Si tu n'arrives pas à penser, marche. Si tu penses trop, marche. Si tu penses mal, marche encore.

Jean Giono

"En marchant. Petite rhétorique itinérante", Patrick Tudoret, éditions Tallandier

"En marchant. Petite rhétorique itinérante", Patrick Tudoret, éditions Tallandier

En marchant, Patrick Tudoret  
   J'ai mis mes pas dans ceux de Patrick Tudoret, le temps de lire son 21e livre, En marchant - Petite rhétorique itinérante, essai publié aux Editions Tallandier.

 

    Patrick Tudoret, grand marcheur lui-même, c'est dire s'il a toute sa légitimité pour nous entretenir sur le sujet, nous entraîne avec érudition mais aussi beaucoup d'humilité dans les pas d'artistes ou de personnalités qu'il admire qui furent ou qui sont d'illustres marcheurs tels que Hugo, Balzac, Tesson, Fromentin, Monod, Jésus, Rimbaud, Saint François d'Assise, Dante, Gandhi, pour n'en citer que quelques-uns.

​​

Du côté des randonneuses hauturières, car elles furent plus nombreuses qu'on ne le pense, on sait qu'une Alexandra David-Néel fut une exploratrice et une marcheuse hors pair et ce jusqu'au Népal et au Tibet, alors presque inconnus, dont elle rapporta d'exceptionnels récits. Isabelle Eberhardt fut, elle, une inlassable amante du désert et mourut de la soudaine colère d'un oued en octobre 1904. On sait moins en revanche, que George Sand, avant elle, avait connu une aventure pédestre au long cours entre la France, la Suisse et l'Italie. Qui lit encore ses belles "Lettres d'un voyageur ?"

Patrick Tudoret (in "En marchant" p. 153 éd. Tallandier)

   Moi.
   Je suis vraiment heureuse que Georges Sand ne fût pas oubliée parmi cet extraordinaire aréopage de marcheurs évoqués, elle qui arpentait inlassablement son cher Berry, cueillant des simples, les connaissant si bien...  

   Page après page, ce livre nous offre une réflexion profonde sur ce qui nous fait avancer sur des chemins de terre, mais aussi sur comment la marche, surtout quand elle est pratiquée en solitaire, nous guide pas à pas vers un chemin de liberté plus créateur et spirituel, vers une meilleure connaissance de nous-mêmes. Ce sont des moments prévilégiés durant lesquels nos êtres aimés, vivants ou morts, évoluent à nos côtés en traçant un chemin de Vie.
   

C'est alors que commence le tri, art lent et patient, qui consiste à ne plus se laisser happer par tout ce qui ne nous grandit pas, ne nous élève pas. Il y a, pour moi, quelque chose de cet ordre vaste, d'un plus grand que soi. Exhassement de soi dans un monde mû par la passion, l'appel du grand large. "Toute âme qui s'élève élève le monde", a dit Gandhi, et d'autres avant lui...

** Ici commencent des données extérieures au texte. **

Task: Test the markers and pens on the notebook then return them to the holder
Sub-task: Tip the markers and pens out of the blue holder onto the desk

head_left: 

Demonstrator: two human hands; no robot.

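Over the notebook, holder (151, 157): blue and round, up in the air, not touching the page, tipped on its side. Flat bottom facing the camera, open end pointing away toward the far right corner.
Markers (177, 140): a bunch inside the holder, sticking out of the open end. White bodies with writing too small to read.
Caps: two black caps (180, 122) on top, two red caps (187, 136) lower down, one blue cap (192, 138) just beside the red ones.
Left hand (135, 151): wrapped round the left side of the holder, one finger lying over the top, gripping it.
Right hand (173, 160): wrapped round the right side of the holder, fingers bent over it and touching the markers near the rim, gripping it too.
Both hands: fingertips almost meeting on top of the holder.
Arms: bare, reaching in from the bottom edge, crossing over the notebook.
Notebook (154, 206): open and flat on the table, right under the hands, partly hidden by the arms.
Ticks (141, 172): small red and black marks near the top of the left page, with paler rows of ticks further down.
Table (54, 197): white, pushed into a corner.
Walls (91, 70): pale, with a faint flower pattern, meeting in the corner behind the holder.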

Patrick Tudoret (in "En marchant" p. 171 éd. Tallandier)

   Peu à peu, nous marchons pieds nus, nous élevant, allégés de tout fardeau superflu dont nos maudits préjugés, modestement affranchis.

Ce qu'il y a de bien avec la marche - fût-ce la plus domestique, celle du coin de la rue-, c'est qu'elle ne ment pas. Sur le chemin que nous empruntons, quoi que l'on fasse, on ne sera jamais que ce que l'on est, que ce que l'on emporte avec soi, de soi... La vraie rencontre, c'est quand le paysage extérieur vient faire écho au paysage intérieur.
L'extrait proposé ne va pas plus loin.